Does marriage improve health?

Research shows that married couples often are healthier, both mentally and physically, than singles in similar age and income groups. But is their health better simply because they’re hitched, or are there other factors at play?

The ways married people are healthier

As a group, married men and women have lower mortality rates and fewer chronic and acute health conditions than people who are single, divorced or separated.

A 1990 study, for instance, found that nonmarried men have about a 250 percent greater mortality risk than married men – the nonmarried men who were alive at 48 years old were less likely to reach age 65. Nonmarried women were found to have a 50 percent greater mortality risk than married women.

A 2011 study also found consistent survival advantages for men and women 25 and older who are married – again, with married men having more health advantages over unmarried men than married women do over single women.

Janice Kiecolt-Glaser, PhD, who has spent decades studying the health effects of stress in the Stress and Health Research Program at The Ohio State University Wexner Medical Center, says the marital relationship is a key factor when it comes to health.

“In our work, we’ve found that one of the things that’s most strongly linked to immune function is close personal relationships,” confirms Kiecolt-Glaser, the director of Ohio State's Institute for Behavioral Medicine Research.

Why do married people tend to be healthier?

Single people who are healthier are more likely to become married and stay married than their peers who are in poorer health, so self-selection could be one reason for the health outcomes of married people as a group.

However, the fact is that humans are social animals whose habits are affected by those of other humans, and close study of our bodies reflects that.

Multiple scientific studies show that couples transmit their health habits to each other, whether those habits involve sleep, diet, smoking or exercise.
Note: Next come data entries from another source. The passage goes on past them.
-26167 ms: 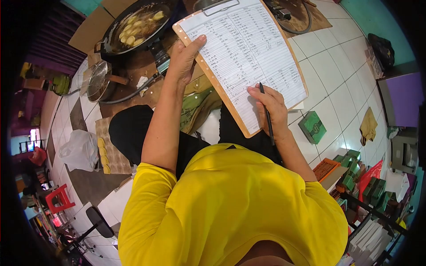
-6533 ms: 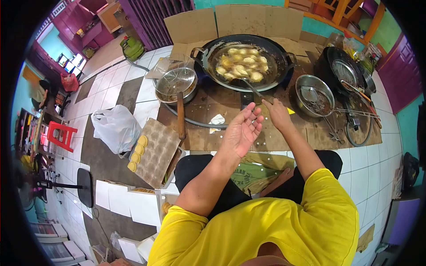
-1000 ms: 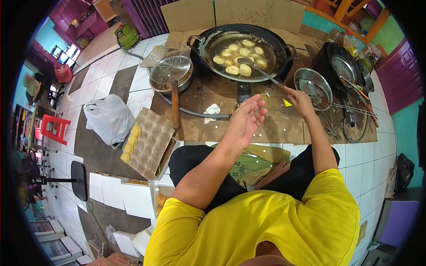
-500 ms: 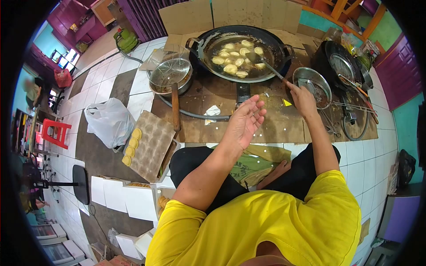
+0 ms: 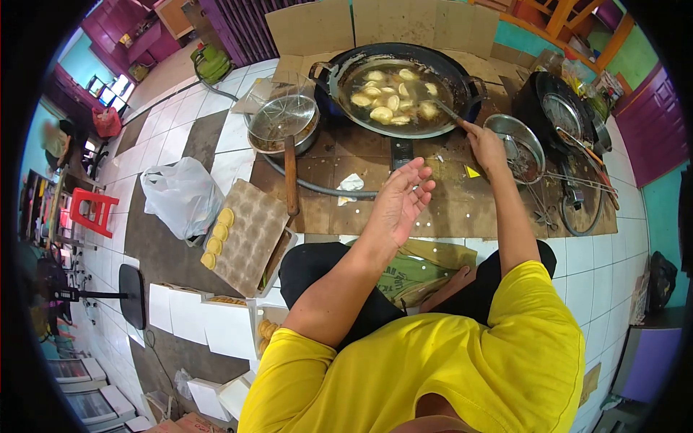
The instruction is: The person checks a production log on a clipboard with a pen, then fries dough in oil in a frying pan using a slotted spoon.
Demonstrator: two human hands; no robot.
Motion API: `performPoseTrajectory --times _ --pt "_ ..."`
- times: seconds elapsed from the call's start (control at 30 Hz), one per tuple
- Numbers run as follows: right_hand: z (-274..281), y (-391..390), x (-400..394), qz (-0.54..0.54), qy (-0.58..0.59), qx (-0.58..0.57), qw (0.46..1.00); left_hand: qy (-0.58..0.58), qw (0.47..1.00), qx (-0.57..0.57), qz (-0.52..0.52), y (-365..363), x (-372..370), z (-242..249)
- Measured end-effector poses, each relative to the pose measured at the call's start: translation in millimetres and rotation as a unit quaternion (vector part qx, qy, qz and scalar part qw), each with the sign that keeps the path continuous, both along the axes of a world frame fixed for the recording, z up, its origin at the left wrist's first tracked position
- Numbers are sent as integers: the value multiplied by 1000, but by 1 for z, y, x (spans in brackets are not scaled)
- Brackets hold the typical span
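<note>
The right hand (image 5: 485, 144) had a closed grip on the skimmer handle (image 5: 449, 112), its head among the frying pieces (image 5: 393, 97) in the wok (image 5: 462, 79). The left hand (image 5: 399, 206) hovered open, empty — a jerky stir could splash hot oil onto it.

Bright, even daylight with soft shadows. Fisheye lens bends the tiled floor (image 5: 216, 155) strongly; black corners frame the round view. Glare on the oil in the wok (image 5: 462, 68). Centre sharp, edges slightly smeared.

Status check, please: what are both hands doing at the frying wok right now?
Right hand grips ladle in wok. Left hand open, empty, raised. Fritters floating; nothing blocking.
</note>
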State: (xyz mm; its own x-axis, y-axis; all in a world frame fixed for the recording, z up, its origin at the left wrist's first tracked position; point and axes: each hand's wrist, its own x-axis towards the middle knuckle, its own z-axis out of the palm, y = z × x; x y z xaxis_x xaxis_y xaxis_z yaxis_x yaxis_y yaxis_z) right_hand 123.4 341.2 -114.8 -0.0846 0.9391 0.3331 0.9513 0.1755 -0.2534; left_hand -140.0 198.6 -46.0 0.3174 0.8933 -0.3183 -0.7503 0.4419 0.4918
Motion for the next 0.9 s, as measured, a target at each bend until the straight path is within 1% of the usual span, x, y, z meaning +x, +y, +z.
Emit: performPoseTrajectory --times 0.1,0.2,0.23,0.33,0.4,0.43,0.53,0.63,0.73,0.83,0.9 --pt "15 -9 12 -29 -27 10 999 0 1000 3 -8 1 1 -2" --pt "6 6 43 -30 -24 -5 999 4 1000 -5 -13 0 4 0" --pt "9 4 48 -32 23 -24 999 5 1000 -4 -13 0 4 1" --pt "-10 13 71 -26 89 -44 995 1 1000 -1 -11 0 7 0" --pt "-35 24 86 -37 201 -90 975 -5 1000 4 -12 0 8 -3" --pt "-39 25 88 -42 257 -113 959 -4 1000 1 -12 0 9 -3" --pt "-43 18 93 -24 361 -157 919 2 1000 -6 -10 0 9 -3" --pt "-40 3 90 -1 369 -140 919 6 1000 -8 -7 1 9 -6" --pt "-28 -14 80 1 410 -170 896 10 1000 -8 -12 1 10 -5" --pt "-14 -28 66 40 300 -126 945 9 1000 -10 -15 1 12 -3" --pt "-9 -36 56 63 238 -77 966 8 1000 -7 -14 1 12 -4"
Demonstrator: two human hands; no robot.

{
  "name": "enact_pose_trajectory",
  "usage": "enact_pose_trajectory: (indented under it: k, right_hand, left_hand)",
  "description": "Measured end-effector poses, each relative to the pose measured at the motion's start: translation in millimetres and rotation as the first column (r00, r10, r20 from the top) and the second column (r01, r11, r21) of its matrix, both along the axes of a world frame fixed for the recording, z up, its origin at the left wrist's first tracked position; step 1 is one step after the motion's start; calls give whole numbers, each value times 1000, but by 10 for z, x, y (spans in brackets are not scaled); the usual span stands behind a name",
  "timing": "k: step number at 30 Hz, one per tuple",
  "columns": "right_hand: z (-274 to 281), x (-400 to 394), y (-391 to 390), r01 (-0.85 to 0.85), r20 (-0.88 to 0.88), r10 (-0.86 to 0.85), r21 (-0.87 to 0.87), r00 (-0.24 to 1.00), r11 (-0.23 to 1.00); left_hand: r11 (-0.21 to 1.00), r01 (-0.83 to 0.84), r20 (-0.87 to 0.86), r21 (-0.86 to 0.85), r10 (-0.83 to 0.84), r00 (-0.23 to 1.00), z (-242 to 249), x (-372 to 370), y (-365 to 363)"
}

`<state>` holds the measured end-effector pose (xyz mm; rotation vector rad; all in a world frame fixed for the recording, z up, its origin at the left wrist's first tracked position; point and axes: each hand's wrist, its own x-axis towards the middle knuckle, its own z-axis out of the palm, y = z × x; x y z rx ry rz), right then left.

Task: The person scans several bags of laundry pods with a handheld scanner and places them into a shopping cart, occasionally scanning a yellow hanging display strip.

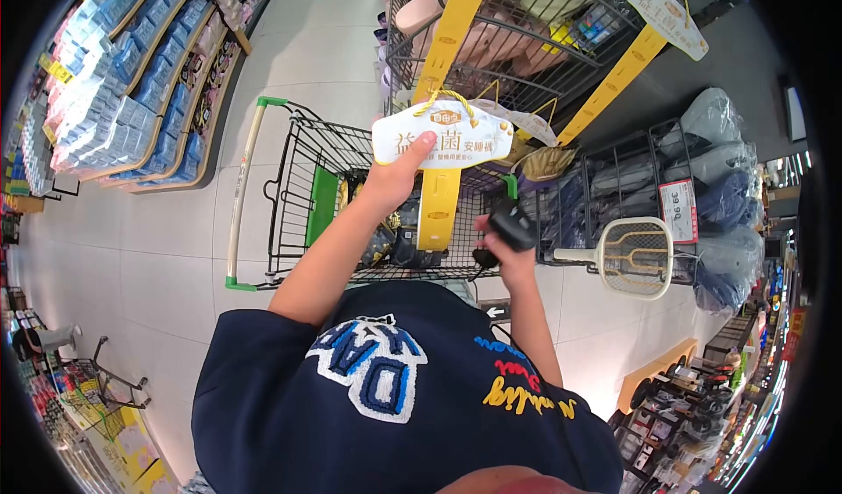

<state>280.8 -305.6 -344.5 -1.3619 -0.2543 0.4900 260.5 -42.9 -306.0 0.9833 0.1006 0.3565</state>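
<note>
— White card, yellow cord: what does the tag (443, 134) say?
— Large characters "益生菌", smaller print below too fine to read. It hangs on a yellow strip (441, 99) down the front of a wire rack (526, 29). The left hand (396, 175) pinches the tag's lower edge, thumb on its face.
— And the other hand?
— The right hand (507, 253) is closed around a black scanner (509, 228), held just right of the strip.
— Any prices?
— A red-and-white label (678, 211) reads "39.90" on the wire bin of grey bundles at the right. A racket-shaped swatter (633, 257) hangs at that bin's lower edge.
— The room?
— Pale tiled shop floor; blue packs fill shelves (132, 73) at the upper left.
— The cart (298, 196)?
— Black wire, green handle ends, dark packets at its bottom, directly under the tag.
</note>
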Motion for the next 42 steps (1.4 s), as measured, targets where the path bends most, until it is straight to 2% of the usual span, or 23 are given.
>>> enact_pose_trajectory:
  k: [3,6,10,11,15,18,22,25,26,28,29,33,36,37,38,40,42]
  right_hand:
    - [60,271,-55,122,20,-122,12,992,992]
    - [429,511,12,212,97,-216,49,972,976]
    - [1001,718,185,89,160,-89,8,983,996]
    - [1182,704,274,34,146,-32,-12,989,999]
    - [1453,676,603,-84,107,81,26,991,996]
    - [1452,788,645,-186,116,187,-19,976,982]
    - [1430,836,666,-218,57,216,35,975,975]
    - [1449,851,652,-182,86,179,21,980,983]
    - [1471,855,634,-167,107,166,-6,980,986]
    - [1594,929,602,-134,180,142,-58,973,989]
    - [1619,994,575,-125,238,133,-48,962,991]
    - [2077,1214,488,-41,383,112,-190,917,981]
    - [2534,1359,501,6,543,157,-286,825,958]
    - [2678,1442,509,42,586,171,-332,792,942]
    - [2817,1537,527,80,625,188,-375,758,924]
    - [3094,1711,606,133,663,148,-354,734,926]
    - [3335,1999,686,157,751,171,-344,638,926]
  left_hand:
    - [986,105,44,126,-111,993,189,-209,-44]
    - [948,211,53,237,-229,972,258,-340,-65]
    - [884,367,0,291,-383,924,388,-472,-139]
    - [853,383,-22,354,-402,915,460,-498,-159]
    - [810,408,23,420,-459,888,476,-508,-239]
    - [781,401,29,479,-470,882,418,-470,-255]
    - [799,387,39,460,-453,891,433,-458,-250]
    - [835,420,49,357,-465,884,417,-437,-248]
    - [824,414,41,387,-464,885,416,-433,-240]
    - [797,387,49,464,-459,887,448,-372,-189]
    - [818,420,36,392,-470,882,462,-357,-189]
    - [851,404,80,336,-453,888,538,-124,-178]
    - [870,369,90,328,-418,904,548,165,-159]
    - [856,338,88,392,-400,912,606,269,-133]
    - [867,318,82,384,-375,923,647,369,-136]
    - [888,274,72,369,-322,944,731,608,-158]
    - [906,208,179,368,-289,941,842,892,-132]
Their habit-sharing leads them to have similar health outcomes, including their major coronary risk factors, such as blood pressure, cholesterol and BMI.

Research examining health outcomes of patients with arthritis shows that people were more active, reported less pain and had more physical function when they were more satisfied with their spouse’s support -- when they had partners who were more involved in managing their illness.

But while those close relationships have great power to influence our health, the effects could be for better or for worse.

Where health is concerned, is it always better to stay married than to get divorced?

When it comes to health effects, the quality of a marriage matters more than the state of being married.

“When relationships are troubled, they can really reverberate in terms of physical health – especially in those close relationships,” Kiecolt-Glaser says.

A recent Ohio State study shows a clear example of how marital conflict leads to poorer health.

“We studied how sleep related to inflammation among married couples, and whether one partner’s sleep affected the other’s inflammation,” says Stephanie Wilson, PhD, lead researcher on the study and a postdoctoral fellow in Ohio State’s Institute for Behavioral Medicine Research.

Researchers already knew that sleep problems are linked with the inflammation that's associated with higher risks of cardiovascular disease, diabetes, arthritis and other chronic illnesses, Wilson says.

When they studied married couples, they found that people who got less sleep had a greater inflammatory response following marital conflict. The people in the study also were more likely to become hostile with each other when both partners had gotten less sleep.

Researchers Stephanie Wilson, PhD, and Janice Kiecolt-Glaser, PhD, examine a blood sample at The Ohio State University Wexner Medical Center's Institute for Behavioral Medicine Research. 


Further research on marital effects for patients with arthritis suggested that, when spousal support is unwanted or perceived as critical or controlling, there can be poorer health consequences. A 2013 study found that male osteoarthritis patients actually were less physically active on days that their wives pushed them to be more active.

So, rather than the institution of marriage itself, it’s the satisfaction and helpful support of marriage that provide health benefits.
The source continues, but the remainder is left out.